WHAT YOU ARE ASKED TO DO ▸ Retype every line of the data below, starting with the first and ending with the line that contains "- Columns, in", but leave out the pictures.

EXERCISE DATA ▸
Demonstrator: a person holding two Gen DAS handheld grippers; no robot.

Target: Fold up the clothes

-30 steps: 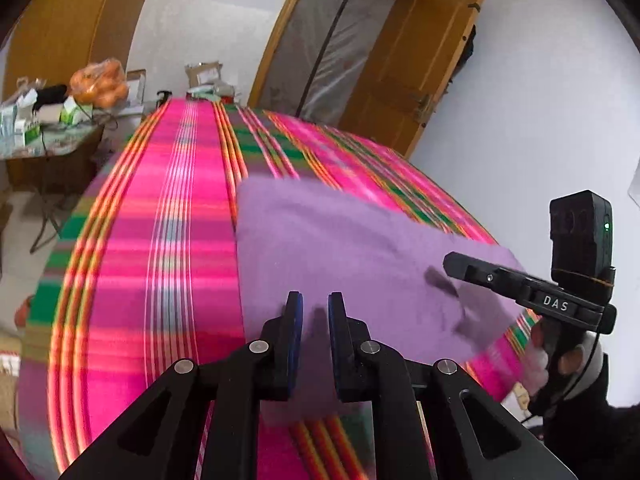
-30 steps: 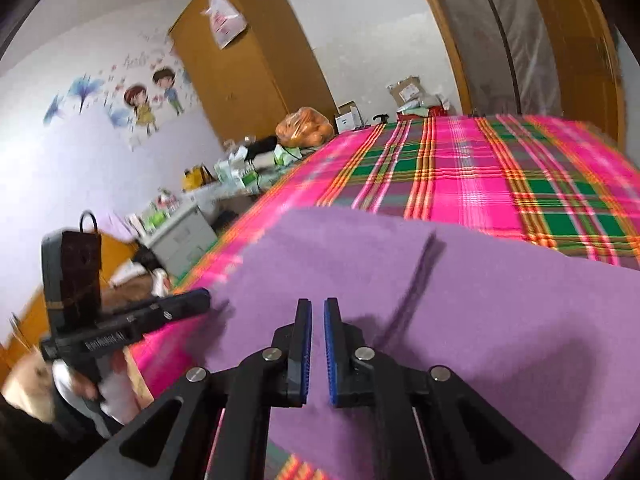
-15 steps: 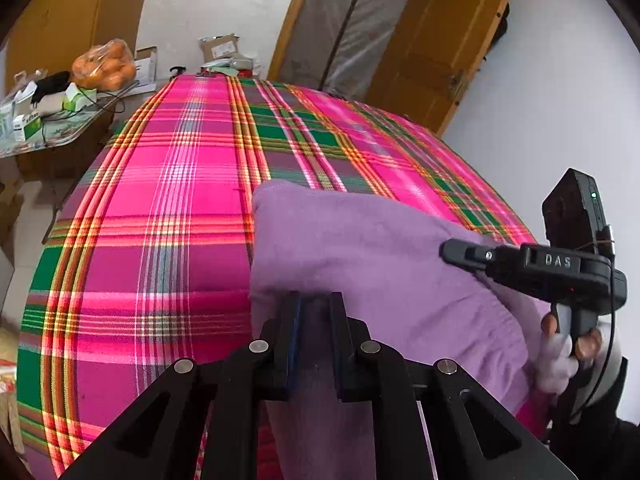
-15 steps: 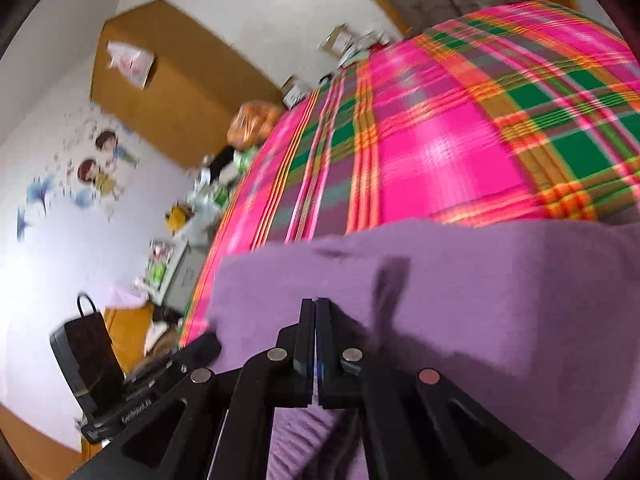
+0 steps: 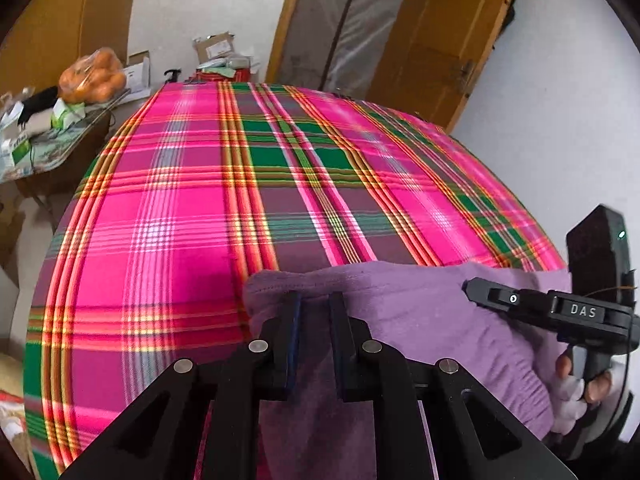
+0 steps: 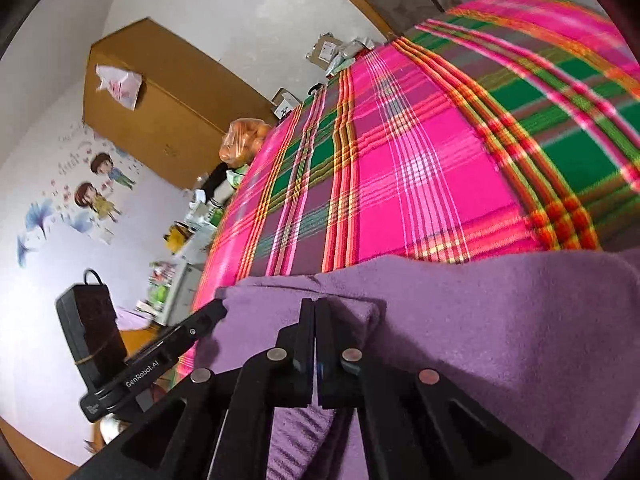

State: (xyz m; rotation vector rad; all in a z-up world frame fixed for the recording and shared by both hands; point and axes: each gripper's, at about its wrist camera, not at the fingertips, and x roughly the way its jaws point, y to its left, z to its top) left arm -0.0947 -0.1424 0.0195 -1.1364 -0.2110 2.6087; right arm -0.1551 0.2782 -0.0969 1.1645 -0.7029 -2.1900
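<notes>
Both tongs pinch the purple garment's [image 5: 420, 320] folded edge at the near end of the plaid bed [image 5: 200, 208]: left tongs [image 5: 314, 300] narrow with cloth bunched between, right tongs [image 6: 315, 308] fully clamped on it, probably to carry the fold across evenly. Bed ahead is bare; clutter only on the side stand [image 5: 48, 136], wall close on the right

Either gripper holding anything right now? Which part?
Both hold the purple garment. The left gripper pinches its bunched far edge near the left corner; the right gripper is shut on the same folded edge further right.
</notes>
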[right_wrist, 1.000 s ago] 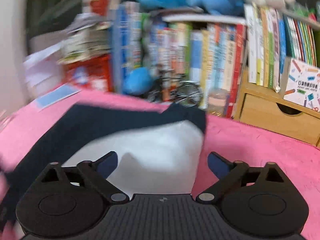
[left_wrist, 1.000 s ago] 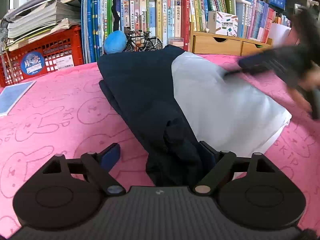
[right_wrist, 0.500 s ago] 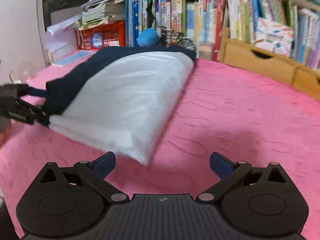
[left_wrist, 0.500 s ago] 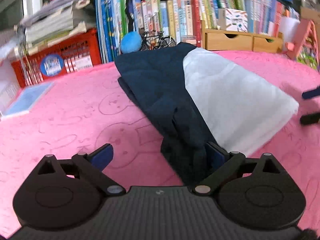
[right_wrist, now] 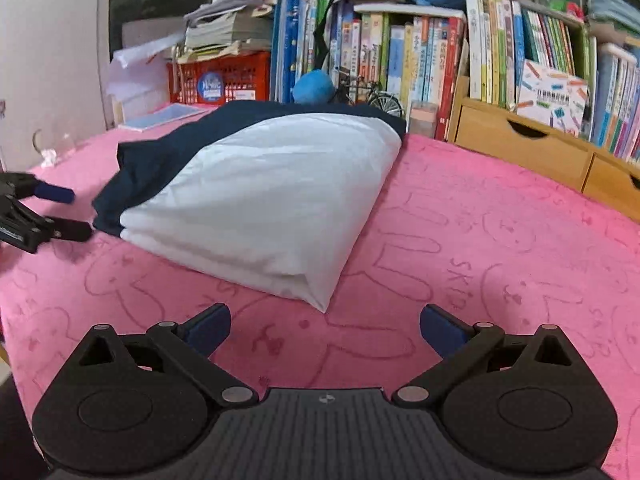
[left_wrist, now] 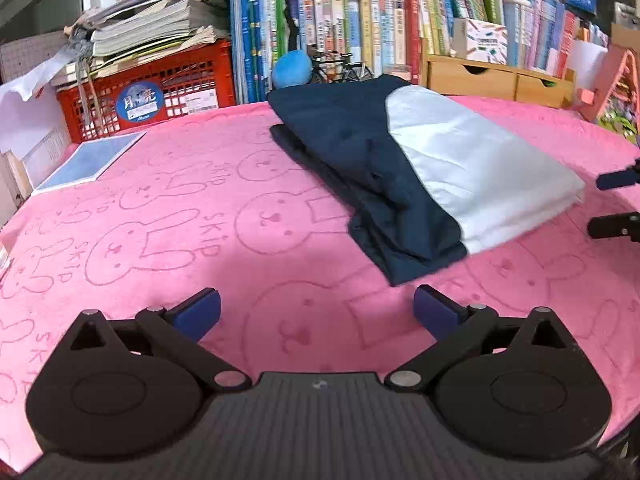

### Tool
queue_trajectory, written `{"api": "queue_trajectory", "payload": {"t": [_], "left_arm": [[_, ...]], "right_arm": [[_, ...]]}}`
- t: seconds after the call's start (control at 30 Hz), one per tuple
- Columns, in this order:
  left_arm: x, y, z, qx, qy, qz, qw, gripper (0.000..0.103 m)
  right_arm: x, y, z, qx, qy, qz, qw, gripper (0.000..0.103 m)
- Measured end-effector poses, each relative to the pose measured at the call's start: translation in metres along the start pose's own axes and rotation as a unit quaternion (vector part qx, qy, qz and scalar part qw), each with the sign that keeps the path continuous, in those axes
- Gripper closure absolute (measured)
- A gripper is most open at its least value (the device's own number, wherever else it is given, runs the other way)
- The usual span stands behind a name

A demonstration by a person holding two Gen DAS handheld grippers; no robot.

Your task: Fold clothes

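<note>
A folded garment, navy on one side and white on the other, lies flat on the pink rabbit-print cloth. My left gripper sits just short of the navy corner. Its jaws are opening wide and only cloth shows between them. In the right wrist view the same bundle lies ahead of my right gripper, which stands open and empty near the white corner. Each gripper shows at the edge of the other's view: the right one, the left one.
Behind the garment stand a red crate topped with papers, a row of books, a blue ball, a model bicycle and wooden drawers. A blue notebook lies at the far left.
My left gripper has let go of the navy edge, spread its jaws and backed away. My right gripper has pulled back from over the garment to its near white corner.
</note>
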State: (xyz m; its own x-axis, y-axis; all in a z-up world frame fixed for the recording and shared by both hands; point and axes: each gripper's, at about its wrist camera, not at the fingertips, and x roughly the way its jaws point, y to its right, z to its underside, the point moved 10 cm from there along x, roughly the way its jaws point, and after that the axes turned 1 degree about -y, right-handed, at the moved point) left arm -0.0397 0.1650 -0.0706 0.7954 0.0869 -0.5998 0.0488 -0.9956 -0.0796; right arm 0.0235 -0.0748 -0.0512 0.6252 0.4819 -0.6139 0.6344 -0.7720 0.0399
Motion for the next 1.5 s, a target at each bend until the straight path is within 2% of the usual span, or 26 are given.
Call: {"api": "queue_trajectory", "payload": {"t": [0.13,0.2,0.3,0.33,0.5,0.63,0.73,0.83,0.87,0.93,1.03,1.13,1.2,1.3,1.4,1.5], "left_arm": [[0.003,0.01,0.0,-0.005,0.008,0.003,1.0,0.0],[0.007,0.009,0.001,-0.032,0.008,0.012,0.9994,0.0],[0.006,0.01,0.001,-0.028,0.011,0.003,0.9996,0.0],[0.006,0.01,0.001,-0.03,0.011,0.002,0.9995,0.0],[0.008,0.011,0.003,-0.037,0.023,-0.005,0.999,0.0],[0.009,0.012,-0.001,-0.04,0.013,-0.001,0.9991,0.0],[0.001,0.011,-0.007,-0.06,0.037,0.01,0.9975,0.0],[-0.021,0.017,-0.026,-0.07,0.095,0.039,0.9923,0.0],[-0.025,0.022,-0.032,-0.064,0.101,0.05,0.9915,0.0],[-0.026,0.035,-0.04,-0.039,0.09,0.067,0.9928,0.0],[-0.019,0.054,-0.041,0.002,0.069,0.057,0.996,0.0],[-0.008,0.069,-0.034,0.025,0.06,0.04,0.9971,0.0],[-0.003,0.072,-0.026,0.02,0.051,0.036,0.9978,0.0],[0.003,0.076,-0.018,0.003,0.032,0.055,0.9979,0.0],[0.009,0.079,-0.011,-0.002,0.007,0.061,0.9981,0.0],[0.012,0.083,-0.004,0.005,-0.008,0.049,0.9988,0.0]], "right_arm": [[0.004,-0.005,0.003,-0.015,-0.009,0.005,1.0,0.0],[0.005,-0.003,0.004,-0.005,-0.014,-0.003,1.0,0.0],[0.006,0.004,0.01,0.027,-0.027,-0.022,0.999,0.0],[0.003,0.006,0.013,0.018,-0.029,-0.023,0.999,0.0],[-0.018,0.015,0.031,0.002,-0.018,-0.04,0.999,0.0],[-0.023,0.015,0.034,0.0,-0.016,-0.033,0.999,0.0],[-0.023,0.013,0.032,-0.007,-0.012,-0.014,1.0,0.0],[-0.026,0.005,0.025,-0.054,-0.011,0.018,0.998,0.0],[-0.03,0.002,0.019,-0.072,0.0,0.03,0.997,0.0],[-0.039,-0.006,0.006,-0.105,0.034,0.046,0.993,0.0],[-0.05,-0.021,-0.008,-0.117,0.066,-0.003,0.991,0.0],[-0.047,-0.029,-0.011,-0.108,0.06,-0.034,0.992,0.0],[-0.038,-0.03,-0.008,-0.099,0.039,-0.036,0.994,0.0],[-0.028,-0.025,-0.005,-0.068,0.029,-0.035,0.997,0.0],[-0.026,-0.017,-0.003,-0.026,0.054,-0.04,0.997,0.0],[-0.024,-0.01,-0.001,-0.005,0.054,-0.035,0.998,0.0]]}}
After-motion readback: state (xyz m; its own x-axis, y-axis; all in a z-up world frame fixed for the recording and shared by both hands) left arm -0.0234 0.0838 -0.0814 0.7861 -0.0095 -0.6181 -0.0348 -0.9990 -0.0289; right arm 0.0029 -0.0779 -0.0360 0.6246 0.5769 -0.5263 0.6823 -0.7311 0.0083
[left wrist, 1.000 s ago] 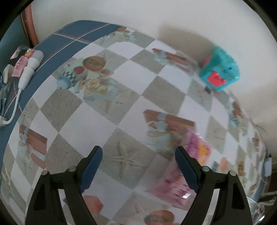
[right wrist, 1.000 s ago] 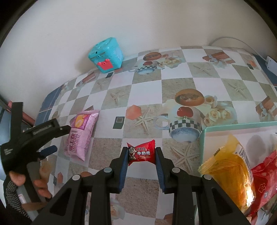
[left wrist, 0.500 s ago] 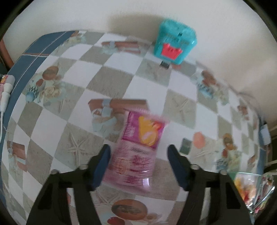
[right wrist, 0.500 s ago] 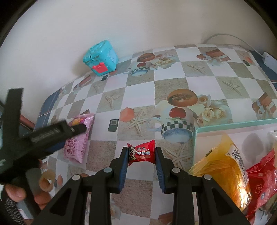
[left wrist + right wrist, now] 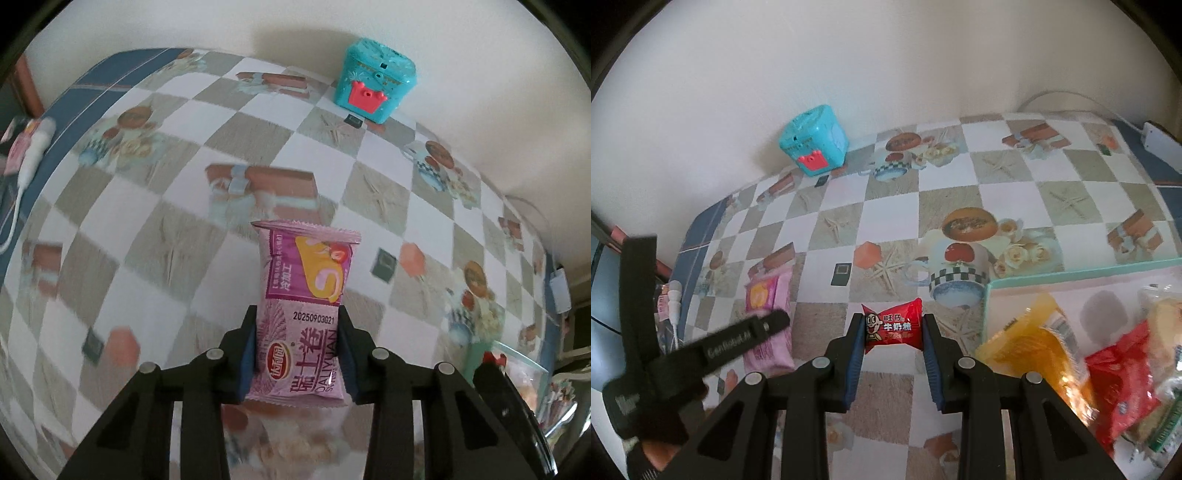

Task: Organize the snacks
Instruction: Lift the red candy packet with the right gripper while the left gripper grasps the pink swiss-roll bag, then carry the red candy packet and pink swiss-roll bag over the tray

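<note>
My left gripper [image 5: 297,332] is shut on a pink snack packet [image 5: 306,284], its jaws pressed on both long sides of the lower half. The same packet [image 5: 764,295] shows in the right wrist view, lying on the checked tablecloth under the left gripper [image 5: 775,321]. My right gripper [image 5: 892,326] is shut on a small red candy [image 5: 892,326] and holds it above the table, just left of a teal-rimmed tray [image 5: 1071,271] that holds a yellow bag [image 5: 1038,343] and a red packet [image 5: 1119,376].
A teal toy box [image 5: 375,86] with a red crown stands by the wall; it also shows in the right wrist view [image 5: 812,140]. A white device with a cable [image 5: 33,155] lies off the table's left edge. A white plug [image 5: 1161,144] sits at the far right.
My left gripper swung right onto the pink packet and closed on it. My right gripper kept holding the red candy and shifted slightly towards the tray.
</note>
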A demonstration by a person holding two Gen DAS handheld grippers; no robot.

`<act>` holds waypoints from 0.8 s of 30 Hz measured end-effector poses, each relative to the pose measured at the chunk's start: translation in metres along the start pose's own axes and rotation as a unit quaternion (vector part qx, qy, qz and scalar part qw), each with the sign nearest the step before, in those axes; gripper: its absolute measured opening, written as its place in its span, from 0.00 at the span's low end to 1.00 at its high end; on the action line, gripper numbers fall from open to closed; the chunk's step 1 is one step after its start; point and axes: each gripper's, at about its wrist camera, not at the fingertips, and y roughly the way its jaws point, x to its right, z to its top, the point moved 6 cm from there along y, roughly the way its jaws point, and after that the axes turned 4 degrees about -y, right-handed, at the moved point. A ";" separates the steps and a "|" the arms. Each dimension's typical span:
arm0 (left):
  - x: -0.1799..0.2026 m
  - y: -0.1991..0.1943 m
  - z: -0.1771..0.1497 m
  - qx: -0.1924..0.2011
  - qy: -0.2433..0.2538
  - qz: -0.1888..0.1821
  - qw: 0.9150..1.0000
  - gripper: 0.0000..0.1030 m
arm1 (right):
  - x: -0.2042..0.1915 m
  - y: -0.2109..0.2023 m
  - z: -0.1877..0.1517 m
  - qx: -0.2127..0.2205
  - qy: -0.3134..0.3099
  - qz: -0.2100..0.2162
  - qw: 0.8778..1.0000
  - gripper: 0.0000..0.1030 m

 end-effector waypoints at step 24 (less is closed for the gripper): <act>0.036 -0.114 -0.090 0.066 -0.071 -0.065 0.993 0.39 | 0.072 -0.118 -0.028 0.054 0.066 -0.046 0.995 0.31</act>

OUTPUT BELOW ▸
Demonstrator: a person holding two Gen DAS handheld grippers; no robot.

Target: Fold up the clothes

-30 steps: 
-30 steps: 
-15 steps: 
-15 steps: 
+0 steps: 
+0 steps: 

State: (xyz m; rotation vector rad; all in a z-up world frame fixed for the recording and shared by both hands; point and axes: each gripper's, at about its wrist camera, not at the fingertips, and x roughly the way its jaws point, y to its left, z to its top) left arm -0.0947 -0.1424 0.0195 -1.1364 -0.2110 2.6087; right arm -0.1551 0.2782 -0.0969 1.1645 -0.7029 -2.1900
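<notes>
Both tongs pinch the purple garment's [image 5: 420, 320] folded edge at the near end of the plaid bed [image 5: 200, 208]: left tongs [image 5: 314, 300] narrow with cloth bunched between, right tongs [image 6: 315, 308] fully clamped on it, probably to carry the fold across evenly. Bed ahead is bare; clutter only on the side stand [image 5: 48, 136], wall close on the right

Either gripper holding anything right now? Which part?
Both hold the purple garment. The left gripper pinches its bunched far edge near the left corner; the right gripper is shut on the same folded edge further right.
</notes>
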[right_wrist, 1.000 s ago] 
[left_wrist, 1.000 s ago] 
[right_wrist, 0.500 s ago] 
[left_wrist, 0.500 s ago] 
[right_wrist, now] 
[left_wrist, now] 

### Tool
queue_trajectory, written `{"api": "queue_trajectory", "payload": {"t": [_], "left_arm": [[_, ...]], "right_arm": [[_, ...]]}}`
- t: seconds after the call's start (control at 30 Hz), one per tuple
- Columns, in this order:

This output has come to an end.